Jason Adam Smith, a partner at Survival Innovations, displays the Advanced Crew Tether System used on the CV-22B Osprey. Photo by Survival Innovations.

The airman argued that Osprey units are worse off with the harness than with the previous gunner’s belt, which clipped to points inside the aircraft so aviators wouldn’t tumble out.

Mark Trexler, an owner of harness designer Survival Innovations, said in an undated release on the company’s work with the Navy that traditional gunner’s belts needed constant adjustment. They were hard to keep on while safely and comfortably moving around an aircraft, he said.

The current harnesses aren’t an improvement, the airman said.

“The harness restricts movement [in] the cabin, and its attachment point at the back of the neck restricts movement depending on what side of the aircraft you are attached to,” he said.

Enlisted airmen also run into problems when trying to wear the harness with night vision goggles and a mask that protects against chemical and biological agents.

“With the issues of being choked whenever you pull against the restraint … adding more material between your neck and the [survival] vest makes it worse,” the report said. “You go from being able to move your head to not being able to move your head at all.

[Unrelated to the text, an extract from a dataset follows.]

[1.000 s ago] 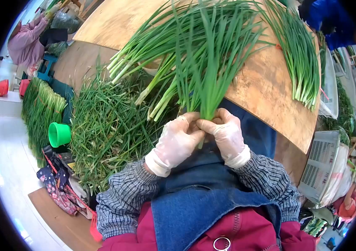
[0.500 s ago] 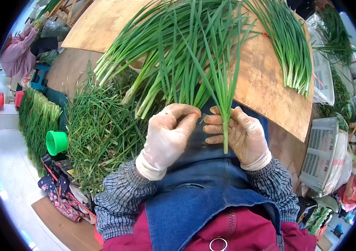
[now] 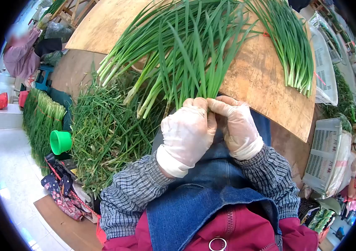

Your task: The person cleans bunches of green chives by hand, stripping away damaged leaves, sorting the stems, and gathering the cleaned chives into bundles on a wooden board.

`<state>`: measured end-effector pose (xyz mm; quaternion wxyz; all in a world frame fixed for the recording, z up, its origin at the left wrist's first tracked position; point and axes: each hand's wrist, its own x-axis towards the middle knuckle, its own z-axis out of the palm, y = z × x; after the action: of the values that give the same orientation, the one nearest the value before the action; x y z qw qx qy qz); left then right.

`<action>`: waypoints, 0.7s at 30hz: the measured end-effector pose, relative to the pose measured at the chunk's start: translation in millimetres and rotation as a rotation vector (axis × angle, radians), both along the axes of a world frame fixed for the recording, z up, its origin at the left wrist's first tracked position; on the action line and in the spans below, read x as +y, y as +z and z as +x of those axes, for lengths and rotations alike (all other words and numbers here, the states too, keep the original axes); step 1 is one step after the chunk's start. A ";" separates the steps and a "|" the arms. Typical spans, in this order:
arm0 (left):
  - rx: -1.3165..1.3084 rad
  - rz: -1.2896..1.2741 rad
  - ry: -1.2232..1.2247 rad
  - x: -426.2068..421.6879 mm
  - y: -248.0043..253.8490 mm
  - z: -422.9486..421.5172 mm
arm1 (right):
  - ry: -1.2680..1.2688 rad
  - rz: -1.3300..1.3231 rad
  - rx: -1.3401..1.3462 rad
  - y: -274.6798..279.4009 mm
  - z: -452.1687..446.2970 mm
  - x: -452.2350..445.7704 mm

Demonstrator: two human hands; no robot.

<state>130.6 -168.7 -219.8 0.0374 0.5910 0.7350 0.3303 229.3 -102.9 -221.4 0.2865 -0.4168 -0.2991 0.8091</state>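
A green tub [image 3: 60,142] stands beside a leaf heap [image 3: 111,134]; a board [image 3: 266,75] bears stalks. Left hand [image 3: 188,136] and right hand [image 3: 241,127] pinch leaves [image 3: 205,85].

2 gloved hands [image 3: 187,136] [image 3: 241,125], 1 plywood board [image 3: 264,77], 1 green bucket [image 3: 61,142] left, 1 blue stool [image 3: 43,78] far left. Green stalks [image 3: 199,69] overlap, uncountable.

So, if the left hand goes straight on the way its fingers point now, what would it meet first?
The left hand would likely meet the leaves right at its fingertips first; how deep they lie is unclear.
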 end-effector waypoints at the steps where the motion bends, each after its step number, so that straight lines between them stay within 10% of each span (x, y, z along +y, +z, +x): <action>1: 0.017 0.030 -0.021 -1.2 1.0 -1.4 | -0.007 -0.007 0.006 -0.6 -1.2 -0.8; 13: 0.058 0.207 -0.014 -80.1 17.8 -45.6 | 0.067 -0.099 0.102 3.7 -2.9 -7.1; 17: 0.123 0.116 0.474 -151.6 0.7 -98.2 | 0.016 -0.059 0.169 -2.4 7.2 -1.0; 21: 0.091 -0.410 0.373 -150.2 4.1 -99.3 | 0.051 -0.167 0.373 -13.7 34.1 8.1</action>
<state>31.3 -318.9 -215.7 0.0617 0.4397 0.8836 0.1490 263.4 -94.8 -235.1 0.2808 -0.2741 -0.1833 0.9013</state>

You have to turn your whole torso, which isn’t conducive to tail scanner duties that require mobility.”

He suggested redoing the current harness to attach to the lower back of the vests, buying a new harness designed to work with body armor vests, or getting a vest that better fits the ACTS harness.

“The harness provides a significant flight safety risk,” the airman wrote. “It is just a matter of time [until] one of us incidentally falls out of the aircraft and results in a fatal casualty.”

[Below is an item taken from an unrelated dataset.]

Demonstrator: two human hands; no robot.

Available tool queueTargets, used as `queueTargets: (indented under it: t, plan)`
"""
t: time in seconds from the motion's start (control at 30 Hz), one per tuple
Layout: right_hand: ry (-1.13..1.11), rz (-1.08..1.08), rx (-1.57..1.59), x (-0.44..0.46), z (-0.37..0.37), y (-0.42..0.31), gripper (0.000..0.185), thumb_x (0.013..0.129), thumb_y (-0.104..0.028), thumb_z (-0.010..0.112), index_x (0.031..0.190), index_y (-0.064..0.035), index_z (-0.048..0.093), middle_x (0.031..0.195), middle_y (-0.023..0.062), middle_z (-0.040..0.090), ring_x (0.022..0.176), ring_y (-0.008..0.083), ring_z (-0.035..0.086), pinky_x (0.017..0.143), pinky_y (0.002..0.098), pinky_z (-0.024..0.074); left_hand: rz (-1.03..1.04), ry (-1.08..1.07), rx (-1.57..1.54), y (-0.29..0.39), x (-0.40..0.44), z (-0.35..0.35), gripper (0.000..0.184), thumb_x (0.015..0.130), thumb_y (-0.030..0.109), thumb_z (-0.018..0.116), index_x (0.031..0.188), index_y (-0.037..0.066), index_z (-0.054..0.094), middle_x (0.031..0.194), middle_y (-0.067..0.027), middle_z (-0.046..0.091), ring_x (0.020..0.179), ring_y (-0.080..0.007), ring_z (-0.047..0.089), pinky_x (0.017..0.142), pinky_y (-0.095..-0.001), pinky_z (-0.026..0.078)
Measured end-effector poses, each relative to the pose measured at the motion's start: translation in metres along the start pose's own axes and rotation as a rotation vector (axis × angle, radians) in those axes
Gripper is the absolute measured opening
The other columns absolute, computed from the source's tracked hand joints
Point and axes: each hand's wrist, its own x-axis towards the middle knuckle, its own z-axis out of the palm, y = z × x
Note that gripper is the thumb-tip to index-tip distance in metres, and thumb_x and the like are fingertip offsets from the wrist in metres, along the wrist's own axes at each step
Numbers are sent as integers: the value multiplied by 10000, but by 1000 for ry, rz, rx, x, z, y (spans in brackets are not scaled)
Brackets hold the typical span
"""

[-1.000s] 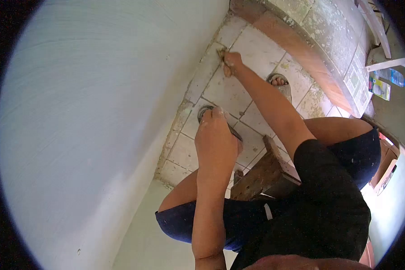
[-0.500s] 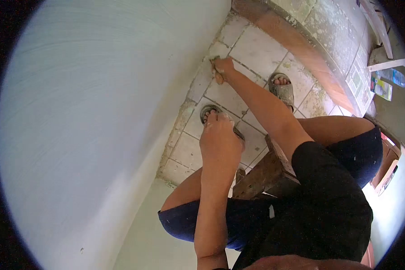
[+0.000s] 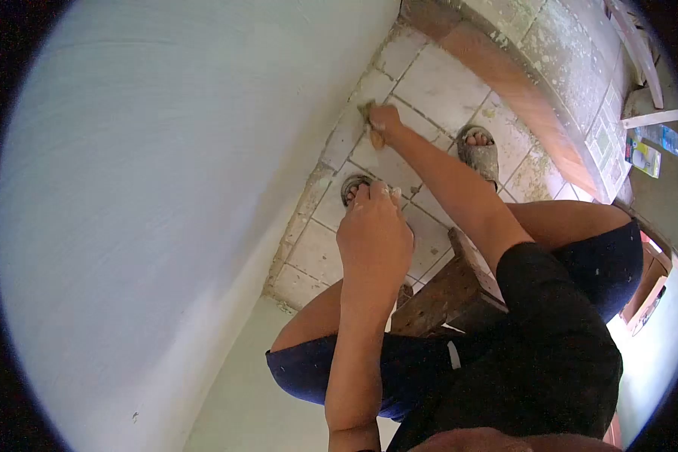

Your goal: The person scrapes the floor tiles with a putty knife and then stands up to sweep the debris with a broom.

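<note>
My right hand (image 3: 386, 119) is closed around a putty knife (image 3: 377, 140); its brown handle end shows below the fist and its whitish, caked blade end points toward the wall. It is low over the tiled floor (image 3: 444, 87), a little out from the foot of the wall; contact with the tiles cannot be made out. My left hand (image 3: 375, 230) is raised in front of my left foot, back of the hand up, fingers curled down with white paste on the knuckles. What lies under those fingers is hidden.
A pale smooth wall (image 3: 166, 173) fills the left side. My sandalled right foot (image 3: 481, 154) rests on the tiles. Between my legs is a wooden stool (image 3: 448, 297). A curved, paint-spotted step (image 3: 505, 75) bounds the right, with a plastic bottle (image 3: 670, 140) and a carton (image 3: 643, 156) beyond.
My right hand with the putty knife has shifted slightly away from the wall, to the right and down. My left hand stays nearly in place, and the view has shifted a little.
</note>
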Motion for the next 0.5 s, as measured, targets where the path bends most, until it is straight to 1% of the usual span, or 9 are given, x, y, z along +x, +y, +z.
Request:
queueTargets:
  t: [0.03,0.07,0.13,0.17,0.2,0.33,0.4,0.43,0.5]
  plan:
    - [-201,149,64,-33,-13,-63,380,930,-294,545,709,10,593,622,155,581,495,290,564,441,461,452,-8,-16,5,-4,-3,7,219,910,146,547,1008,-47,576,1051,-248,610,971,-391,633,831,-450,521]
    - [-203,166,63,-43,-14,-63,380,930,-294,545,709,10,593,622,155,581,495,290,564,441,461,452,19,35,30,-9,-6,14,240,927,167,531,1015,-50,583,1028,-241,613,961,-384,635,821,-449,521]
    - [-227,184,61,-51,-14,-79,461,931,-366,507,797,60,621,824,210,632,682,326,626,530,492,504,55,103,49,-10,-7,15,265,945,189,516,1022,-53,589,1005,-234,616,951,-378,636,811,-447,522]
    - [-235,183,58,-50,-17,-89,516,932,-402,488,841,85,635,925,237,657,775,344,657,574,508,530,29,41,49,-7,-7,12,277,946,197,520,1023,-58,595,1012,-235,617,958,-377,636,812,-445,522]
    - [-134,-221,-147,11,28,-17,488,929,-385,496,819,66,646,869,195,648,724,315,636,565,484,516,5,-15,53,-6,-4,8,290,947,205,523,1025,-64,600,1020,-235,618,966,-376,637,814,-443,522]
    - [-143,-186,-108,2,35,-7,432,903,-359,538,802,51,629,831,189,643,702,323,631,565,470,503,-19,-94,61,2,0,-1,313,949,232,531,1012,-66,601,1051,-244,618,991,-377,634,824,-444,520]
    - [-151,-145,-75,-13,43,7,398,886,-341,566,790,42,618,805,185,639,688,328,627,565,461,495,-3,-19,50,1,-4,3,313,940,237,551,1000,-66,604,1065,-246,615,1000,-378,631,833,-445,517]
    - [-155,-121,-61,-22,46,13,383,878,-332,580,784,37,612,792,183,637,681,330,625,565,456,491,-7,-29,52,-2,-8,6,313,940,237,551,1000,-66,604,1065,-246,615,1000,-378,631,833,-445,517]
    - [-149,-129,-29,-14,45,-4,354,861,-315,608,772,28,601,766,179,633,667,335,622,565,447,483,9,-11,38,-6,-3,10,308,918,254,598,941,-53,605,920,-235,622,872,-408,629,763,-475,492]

Liz Mildenstein, a spokesperson for the V-22 joint program office, told Air Force Times on Wednesday that the Osprey’s aircrew survival vests meet the fleet’s mission requirements.

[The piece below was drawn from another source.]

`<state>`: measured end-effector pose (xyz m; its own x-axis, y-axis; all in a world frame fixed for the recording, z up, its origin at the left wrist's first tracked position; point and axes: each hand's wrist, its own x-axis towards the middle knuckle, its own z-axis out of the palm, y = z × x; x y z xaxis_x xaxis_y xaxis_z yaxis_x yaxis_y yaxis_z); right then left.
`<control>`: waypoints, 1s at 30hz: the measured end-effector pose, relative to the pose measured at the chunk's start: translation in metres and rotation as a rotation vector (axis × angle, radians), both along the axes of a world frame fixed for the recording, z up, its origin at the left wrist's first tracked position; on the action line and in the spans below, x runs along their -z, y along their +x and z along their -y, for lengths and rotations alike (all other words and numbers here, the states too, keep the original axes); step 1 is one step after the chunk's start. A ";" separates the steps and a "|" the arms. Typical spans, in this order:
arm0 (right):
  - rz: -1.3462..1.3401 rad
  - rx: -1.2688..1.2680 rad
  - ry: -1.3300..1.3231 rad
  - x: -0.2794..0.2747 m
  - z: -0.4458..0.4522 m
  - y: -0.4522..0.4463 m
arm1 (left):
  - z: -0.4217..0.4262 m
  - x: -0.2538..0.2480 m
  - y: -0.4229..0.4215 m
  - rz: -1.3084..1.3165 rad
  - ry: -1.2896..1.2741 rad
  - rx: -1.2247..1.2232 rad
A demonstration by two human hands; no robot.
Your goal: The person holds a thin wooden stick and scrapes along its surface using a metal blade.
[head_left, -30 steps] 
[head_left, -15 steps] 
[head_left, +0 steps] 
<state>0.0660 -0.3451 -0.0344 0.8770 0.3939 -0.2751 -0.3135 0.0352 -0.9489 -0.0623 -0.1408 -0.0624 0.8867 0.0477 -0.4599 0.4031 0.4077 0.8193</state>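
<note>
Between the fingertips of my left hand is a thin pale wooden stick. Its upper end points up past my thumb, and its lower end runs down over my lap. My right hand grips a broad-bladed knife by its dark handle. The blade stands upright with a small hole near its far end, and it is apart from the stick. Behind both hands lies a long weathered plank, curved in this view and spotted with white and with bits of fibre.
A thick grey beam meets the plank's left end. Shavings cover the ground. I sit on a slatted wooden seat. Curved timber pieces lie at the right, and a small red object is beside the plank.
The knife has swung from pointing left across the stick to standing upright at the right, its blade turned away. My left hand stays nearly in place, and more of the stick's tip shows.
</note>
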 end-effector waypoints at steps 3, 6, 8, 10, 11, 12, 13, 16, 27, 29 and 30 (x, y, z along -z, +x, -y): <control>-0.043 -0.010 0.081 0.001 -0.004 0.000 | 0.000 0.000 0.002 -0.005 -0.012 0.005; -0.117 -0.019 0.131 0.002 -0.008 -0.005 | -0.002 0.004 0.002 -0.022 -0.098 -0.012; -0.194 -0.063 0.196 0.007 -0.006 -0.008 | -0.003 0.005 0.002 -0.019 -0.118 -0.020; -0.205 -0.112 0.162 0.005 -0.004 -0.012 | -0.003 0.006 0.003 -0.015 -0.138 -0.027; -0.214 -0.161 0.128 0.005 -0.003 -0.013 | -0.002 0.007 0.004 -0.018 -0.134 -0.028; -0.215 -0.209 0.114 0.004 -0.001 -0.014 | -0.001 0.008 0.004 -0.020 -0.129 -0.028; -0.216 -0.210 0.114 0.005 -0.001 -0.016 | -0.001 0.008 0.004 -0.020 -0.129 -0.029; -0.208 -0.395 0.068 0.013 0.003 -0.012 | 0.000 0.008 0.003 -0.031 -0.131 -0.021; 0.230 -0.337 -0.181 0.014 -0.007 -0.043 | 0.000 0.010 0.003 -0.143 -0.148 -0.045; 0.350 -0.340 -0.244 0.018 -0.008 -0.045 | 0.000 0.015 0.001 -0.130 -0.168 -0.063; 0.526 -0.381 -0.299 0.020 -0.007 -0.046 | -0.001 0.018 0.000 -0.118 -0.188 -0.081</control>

AFSOC has investigated the complaint but disputes pieces of the safety report, as does the V-22 joint program office run by the Navy.

The command dispatched a team to look into the issues raised by the airman and his unit — likely the 7th Special Operations Squadron — and decided no changes were needed.

“Continued use of the ACTS harness, along with reinforced proper usage, remains the safest course of action to protect our airmen at this time,” Crisostomo said.

The report alleged that the tether carries a warning against wearing it for longer than two hours at a time, or it can lead to back and neck damage. Crisostomo said an expert who inspected one of the harnesses in a CV-22 didn’t find such a label.

The airman also claimed the Navy has reports documenting the harness’s potential physical hazards. Mildenstein refuted that assertion.

The harness is fully qualified for use, she told Air Force Times on Wednesday.

Osprey program officials are “not aware of any specific V-22 reports that highlight physiological effects of the harness on the human body,” she said.

While airmen have complained about the harness, Crisostomo added that AFSOC does not have any reports of special mission aviators injured by it.

“We are always striving to provide the safest and effective flight equipment to aircrews and are actively working to develop and field improvements to the CV-22 aircrew restraint system,” she said.

Rachel Cohen is the editor of Air Force Times. She joined the publication as its senior reporter in March 2021. Her work has appeared in the Washington Post, the Frederick News-Post (Md.), Air and Space Forces Magazine, Inside Defense, Inside Health Policy and elsewhere.